The text deviates from conventions of written English in a number of ways. The most prominent to me is the irregular use and placement of punctuation, as this was something exceptionally challenging for me to remember to integrate into my speaking. An error that only occurred once was it reading my punctuation commands as words, writing “karma” instead of placing a comma in the sentence. At times it also capitalised words that do not require capitalisation, such as the word ‘gesture’ in the second sentence or it writing “the Small Part of Me” rather than “a small part of me”. That said, most of the text correctly reflects the words I was saying with only a small handful of mistakes I think of as ‘errors of mishearing’. These mistakes are a case of the written word not mirroring the spoken one, and the sentence losing meaning because of it, possibly due to the machine not being able to process my accent or the word I said in relation to other words surrounding it. Examples of this include ‘me’ being written as “mean”, ‘gesture’ being written as “just who” or “jesters”, ‘meaning’ being written as “meeting” , ‘ramble’ being written as “Gramble”, ‘which’ being written as “Welsch”, ‘would’ being written as “word”, and ‘existed’ being written as “exhausted”. Once or twice “are” and “or” were switched. Finally, there were also a few mis-written phrases such as ‘gesture and language played a role’ being written as “gesture all language play dab in”, and ‘within our communities’ as “when we left and communities”.

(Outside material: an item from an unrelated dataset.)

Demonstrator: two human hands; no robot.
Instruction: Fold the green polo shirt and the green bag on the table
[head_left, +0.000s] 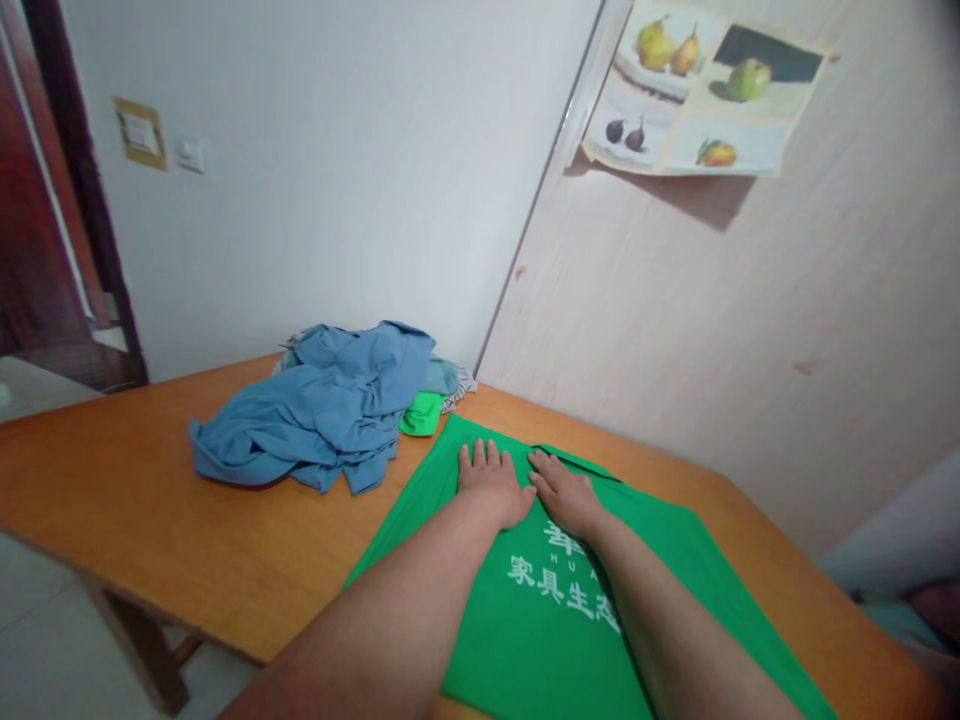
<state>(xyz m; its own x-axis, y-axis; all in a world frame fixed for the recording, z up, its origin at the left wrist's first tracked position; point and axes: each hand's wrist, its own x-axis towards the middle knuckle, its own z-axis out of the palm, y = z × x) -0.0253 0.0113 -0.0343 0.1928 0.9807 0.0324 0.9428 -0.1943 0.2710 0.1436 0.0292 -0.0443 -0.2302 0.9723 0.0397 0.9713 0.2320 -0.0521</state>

I personally would have enjoyed doing a scripted story for this exercise, as it would have allowed me a more intricate analysis of what differed between my original speech and what Speechnotes recorded. When looking at the produced text afterwards, I struggled to remember what I originally had said in places where the text is unclear. There are also sentences that are not syntactically ideal, with word orders and sentence constructions feeling odd when reading them in written form. Having a scripted story would have made it easier to dictate into the app, reminding me about when to give commands for punctuation. If a script was allowed, though, then this may have been less of an activity where we look at speech to text, and more of an activity where we look at text to text mediated through speech. This point brings us directly to the difference between speech and text (or oral storytelling and written storytelling).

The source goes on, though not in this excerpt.